### The task
All lines from the one containing "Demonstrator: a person" through the end of the data below are to be repeated exactly, with pictures left out.

### Available data
# # # #

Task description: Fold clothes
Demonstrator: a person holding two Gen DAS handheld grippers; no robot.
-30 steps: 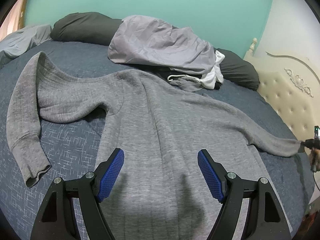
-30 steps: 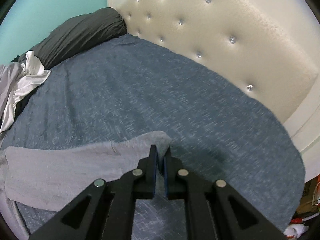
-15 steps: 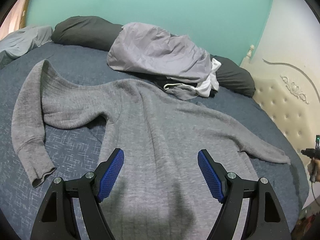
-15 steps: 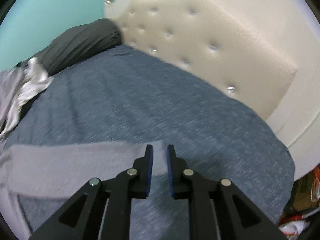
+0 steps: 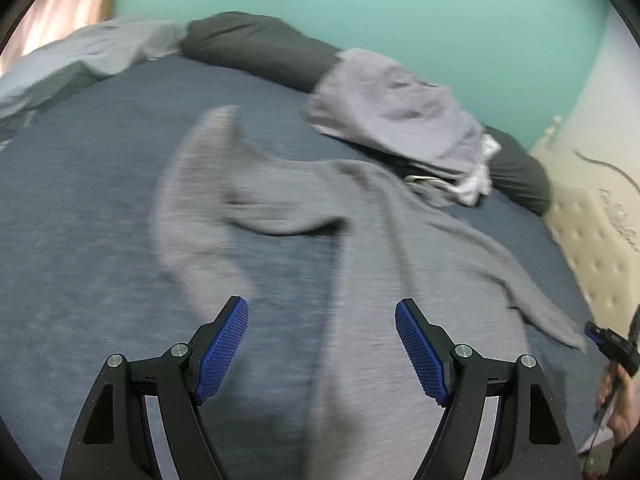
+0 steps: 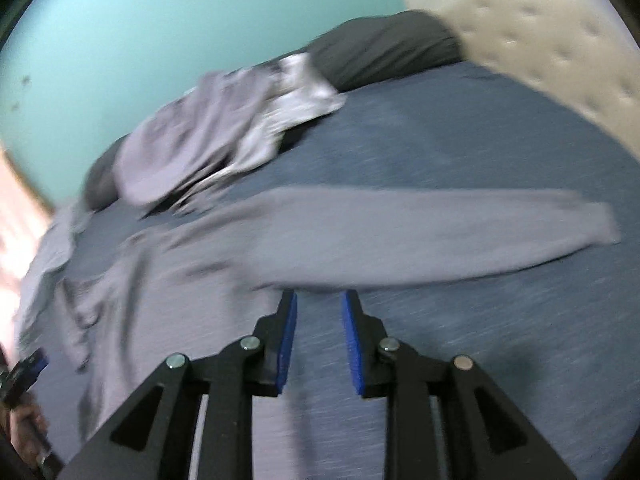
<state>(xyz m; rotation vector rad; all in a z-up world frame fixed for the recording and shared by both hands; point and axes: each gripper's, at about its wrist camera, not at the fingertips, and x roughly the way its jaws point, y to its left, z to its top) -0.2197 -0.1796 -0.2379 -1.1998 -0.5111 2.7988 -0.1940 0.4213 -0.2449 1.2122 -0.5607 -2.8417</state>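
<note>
A grey long-sleeved sweater (image 5: 384,264) lies spread flat on the blue bed. Its left sleeve (image 5: 188,216) bends back toward me; its right sleeve (image 6: 420,232) lies stretched out straight toward the headboard. My left gripper (image 5: 322,346) is wide open and empty above the sweater's lower body. My right gripper (image 6: 318,336) is open and empty, just short of the right sleeve near the armpit. It also shows small at the right edge of the left wrist view (image 5: 608,340). Both views are motion-blurred.
A pile of light grey and white clothes (image 5: 404,120) sits at the back on dark pillows (image 5: 260,48). A cream tufted headboard (image 6: 560,40) runs along the right side. A grey blanket (image 5: 80,60) lies at the far left. The wall is teal.
My right gripper opened, let go of the right sleeve cuff and swung left toward the sweater's body. My left gripper stayed open and turned left.
</note>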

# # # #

### Answer below
Demonstrator: a person holding two Gen DAS handheld grippers; no robot.
-30 steps: 
-30 steps: 
-15 steps: 
-15 steps: 
+0 steps: 
+0 steps: 
<state>(xyz m; rotation vector rad; all in a z-up world frame fixed for the recording and shared by both hands; point and axes: each gripper's, at about its wrist camera, not at the fingertips, and x roughly the way its jaws point, y to its left, z to its top) -0.2197 -0.1796 -0.2379 -1.1998 -0.5111 2.7988 -0.1940 0.4213 -0.2449 1.2122 -0.5607 -2.8417</state>
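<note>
A grey long-sleeved sweater (image 5: 384,264) lies spread flat on the blue bed. Its left sleeve (image 5: 188,216) bends back toward me; its right sleeve (image 6: 420,232) lies stretched out straight toward the headboard. My left gripper (image 5: 322,346) is wide open and empty above the sweater's lower body. My right gripper (image 6: 318,336) is open and empty, just short of the right sleeve near the armpit. It also shows small at the right edge of the left wrist view (image 5: 608,340). Both views are motion-blurred.
A pile of light grey and white clothes (image 5: 404,120) sits at the back on dark pillows (image 5: 260,48). A cream tufted headboard (image 6: 560,40) runs along the right side. A grey blanket (image 5: 80,60) lies at the far left. The wall is teal.
My right gripper opened, let go of the right sleeve cuff and swung left toward the sweater's body. My left gripper stayed open and turned left.
</note>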

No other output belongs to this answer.